We enter the second half of the year with a market that is quieter on the surface and structurally more active underneath.
Our headline call for H2 2026 is that the “bigger cheques, fewer bets” dynamic accelerates. We expect European digital health venture funding to remain well below its 2021–2022 peak in deal count, while average round sizes continue to climb and late-stage capital concentrates in a narrow band of category leaders.
On the M&A side, we anticipate a busier second half than first, driven by strategic carve-outs, private-equity buy-and-build platforms, and incumbents using their balance sheets and compliance infrastructure to acquire innovation they can no longer afford to build slowly.
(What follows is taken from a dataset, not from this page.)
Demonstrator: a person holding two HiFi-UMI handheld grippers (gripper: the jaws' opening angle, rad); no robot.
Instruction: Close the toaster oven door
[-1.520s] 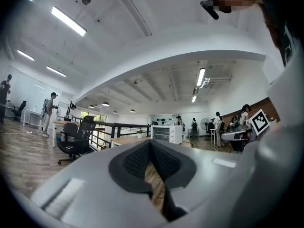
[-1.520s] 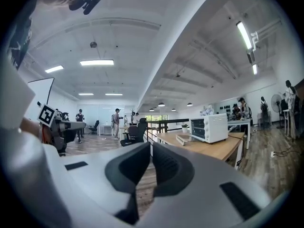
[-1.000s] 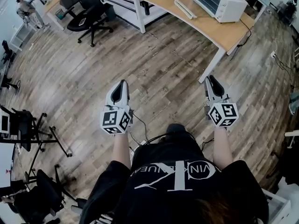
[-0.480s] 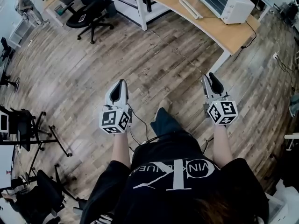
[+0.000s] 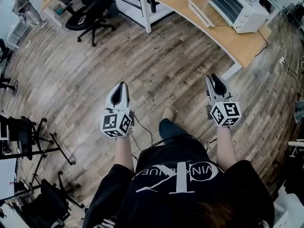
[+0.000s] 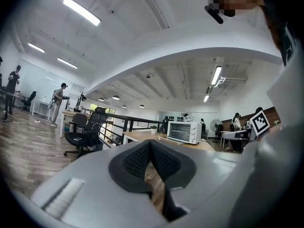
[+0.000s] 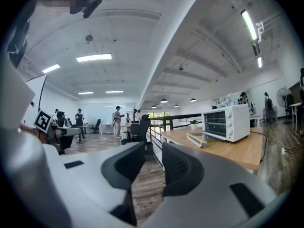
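An open-plan office is shown: swivel chairs (image 5: 90, 7), long counters (image 5: 228, 32), a wood floor (image 5: 142, 65) and ceiling strip lights (image 6: 81, 11) are seen.

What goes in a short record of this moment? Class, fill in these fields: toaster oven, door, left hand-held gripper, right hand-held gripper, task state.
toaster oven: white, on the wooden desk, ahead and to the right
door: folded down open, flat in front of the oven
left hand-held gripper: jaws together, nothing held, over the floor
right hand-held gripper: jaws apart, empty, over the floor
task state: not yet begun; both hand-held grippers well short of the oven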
The regulatory picture, meanwhile, has shifted in a way that materially changes deal timing, and we think most market participants have not yet fully priced it in.
This report sets out ten predictions across capital markets, M&A, artificial intelligence, regulation, sub-sectors, private equity and geography, followed by the principal risks to our view and the strategic actions we believe founders, acquirers and sponsors should take before year-end.
The H1 2026 Backdrop
Any credible forecast has to start from where the market actually is, and the numbers from the first quarter frame the picture cleanly. European digital health venture funding reached roughly $1.2 Billion across 67 deals in Q1 2026, a decline of around 44% in capital deployed and 46% in deal count against the same period in 2025. On its own that reads as a market in retreat. But the average deal size rose to approximately $21 million, up 8% year-on-year and three mega-rounds of $100 Million or more closed in the quarter, led by Oviva’s $235 Million Series D, Alan’s $116 Million Series G and DentalMonitoring’s $100 Million Series D.
This is not a market that has run out of capital; it is a market that has become far more selective about where capital goes.
The exit environment tells a complementary story. Thirteen European exit transactions in Q1 2026 carried roughly $552 million in disclosed value, led by Kaia Health at $285 Million and Gleamer at $267 Million. Patient Solutions captured the largest share of new capital at around $298 Million, with Medical Diagnostics close behind and cardiovascular, diabetes and nutrition-focused ventures attracting the deepest therapeutic funding.
The signal is consistent: money is flowing to categories with clear reimbursement pathways, demonstrable clinical outcomes and a credible route to either scaled commercialisation or strategic exit.
The broader market context remains genuinely large. Europe’s digital health market generated an estimated $130 Billion in revenue in 2025 and is projected to compound at roughly 10% annually toward $314 Billion by 2034, while the European HealthTech market specifically is forecast to grow at an 18% CAGR from around $97 Billion in 2025 toward $222 Billion by 2030. Underneath a soft funding headline sits a structurally expanding end-market. That gap between subdued private financing and robust underlying demand is precisely the condition under which strategic and sponsor acquirers move and it is the foundation for most of what follows.